Nine straight rate hikes
Policymakers raised overnight lending rates to the highest level since September 2007. That sends a clear message that restoring price stability remains a top priority.
The decision to raise rates by a quarter point was unanimous. No policymaker has voted against a decision since June last year.
Policymakers also released their rate projections for the first time since December.
Projections fell largely in line with previous forecasts. The Federal Reserve still expects to bring the interest rates 5.1% by the end of 2023, which means that they expect one more quarter-point rate hike before they pause.
Officials did indicate, however, that interest rates will likely remain higher for longer as they brought their projected Federal funds rate up to 4.3% from 4.1% in 2024.

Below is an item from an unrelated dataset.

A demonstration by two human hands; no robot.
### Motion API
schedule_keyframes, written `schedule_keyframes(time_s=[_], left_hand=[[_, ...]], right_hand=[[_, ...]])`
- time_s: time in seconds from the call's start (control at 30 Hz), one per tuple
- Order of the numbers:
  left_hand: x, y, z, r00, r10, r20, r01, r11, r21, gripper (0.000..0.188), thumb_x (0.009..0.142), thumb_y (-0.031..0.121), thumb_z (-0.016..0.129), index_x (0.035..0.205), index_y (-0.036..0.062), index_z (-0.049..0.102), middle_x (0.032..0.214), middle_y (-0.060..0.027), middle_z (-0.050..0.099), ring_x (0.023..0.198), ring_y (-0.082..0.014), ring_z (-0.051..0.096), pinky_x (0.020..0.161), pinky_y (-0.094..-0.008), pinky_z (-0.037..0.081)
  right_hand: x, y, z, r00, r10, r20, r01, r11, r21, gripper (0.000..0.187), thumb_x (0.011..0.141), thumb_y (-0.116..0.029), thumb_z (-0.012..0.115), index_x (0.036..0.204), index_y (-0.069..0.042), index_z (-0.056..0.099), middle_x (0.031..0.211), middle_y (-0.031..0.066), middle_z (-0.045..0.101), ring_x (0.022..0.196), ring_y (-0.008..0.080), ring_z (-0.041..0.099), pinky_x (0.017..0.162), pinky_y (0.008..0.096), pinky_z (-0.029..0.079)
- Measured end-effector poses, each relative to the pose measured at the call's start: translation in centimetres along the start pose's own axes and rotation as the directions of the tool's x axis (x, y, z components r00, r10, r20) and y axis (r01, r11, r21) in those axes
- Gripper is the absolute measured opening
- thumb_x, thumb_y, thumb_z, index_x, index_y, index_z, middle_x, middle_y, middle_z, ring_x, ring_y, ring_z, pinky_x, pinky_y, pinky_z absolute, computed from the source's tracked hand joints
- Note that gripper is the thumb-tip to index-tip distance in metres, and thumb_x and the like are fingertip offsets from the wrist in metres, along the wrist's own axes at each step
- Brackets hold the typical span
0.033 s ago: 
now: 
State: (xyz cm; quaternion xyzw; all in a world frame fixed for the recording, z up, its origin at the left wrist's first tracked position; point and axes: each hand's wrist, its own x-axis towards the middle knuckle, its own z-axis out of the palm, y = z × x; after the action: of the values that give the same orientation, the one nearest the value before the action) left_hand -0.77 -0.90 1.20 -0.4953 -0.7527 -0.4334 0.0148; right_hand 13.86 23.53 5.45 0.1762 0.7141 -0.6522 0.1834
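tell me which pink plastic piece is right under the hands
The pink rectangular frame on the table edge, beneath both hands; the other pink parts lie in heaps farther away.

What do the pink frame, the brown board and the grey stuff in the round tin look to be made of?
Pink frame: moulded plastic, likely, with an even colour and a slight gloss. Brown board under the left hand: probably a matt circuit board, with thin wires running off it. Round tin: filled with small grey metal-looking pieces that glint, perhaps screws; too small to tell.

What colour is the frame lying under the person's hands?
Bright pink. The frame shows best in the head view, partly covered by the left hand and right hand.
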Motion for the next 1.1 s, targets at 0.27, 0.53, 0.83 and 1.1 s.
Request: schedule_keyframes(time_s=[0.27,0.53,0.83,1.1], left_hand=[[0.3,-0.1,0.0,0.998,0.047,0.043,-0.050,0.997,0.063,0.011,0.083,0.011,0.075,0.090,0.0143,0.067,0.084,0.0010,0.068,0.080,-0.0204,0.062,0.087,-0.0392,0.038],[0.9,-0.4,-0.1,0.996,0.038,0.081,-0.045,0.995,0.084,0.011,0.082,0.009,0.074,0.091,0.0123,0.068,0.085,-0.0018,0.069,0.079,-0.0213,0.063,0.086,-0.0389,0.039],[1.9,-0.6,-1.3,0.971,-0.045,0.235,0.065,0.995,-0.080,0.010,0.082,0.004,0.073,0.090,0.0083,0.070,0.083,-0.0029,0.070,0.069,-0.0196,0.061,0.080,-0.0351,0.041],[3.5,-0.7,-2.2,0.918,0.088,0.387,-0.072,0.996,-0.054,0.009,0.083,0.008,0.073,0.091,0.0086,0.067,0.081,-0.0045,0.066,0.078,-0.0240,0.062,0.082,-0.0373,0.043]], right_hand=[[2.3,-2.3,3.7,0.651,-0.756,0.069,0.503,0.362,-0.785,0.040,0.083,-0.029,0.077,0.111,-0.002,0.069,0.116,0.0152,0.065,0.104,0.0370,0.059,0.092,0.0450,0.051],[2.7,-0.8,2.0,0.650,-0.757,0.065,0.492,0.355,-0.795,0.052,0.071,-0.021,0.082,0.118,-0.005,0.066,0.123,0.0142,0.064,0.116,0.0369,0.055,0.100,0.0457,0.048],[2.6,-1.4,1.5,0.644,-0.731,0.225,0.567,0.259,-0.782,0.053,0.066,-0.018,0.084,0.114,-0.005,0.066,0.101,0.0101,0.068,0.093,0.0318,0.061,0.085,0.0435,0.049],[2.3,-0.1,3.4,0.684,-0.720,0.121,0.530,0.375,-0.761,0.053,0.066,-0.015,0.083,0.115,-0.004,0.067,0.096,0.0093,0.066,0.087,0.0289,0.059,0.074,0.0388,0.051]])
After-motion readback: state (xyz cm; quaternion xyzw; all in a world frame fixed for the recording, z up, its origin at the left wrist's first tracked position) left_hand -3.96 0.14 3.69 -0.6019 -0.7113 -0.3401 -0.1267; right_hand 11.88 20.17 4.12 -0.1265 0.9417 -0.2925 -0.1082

In March, Powell indicated that interest rates could move higher and stay there for longer than previously expected, but current financial conditions could indicate less need to hold rates higher in order to cool the economy and bring down inflation.
Fed officials are now projecting deeper cuts to the economy over the next two years.
Real GDP — a widely used measure of the economy — is forecast to grow by 0.4% this year, down from earlier projections of 0.5%. In 2024, officials project that the economy will grow by 1.2%, a cut from the 1.6% they projected in December.
Fed policymakers also forecast that unemployment would drop lower than previously expected by the end of the year, to 4.5%, from the projected 4.6% in December.
Inflation, meanwhile, could remain higher than expected, with Fed officials projecting that PCE inflation, its preferred gauge, could tick up this year to 3.3% from the previously forecast 3.1%.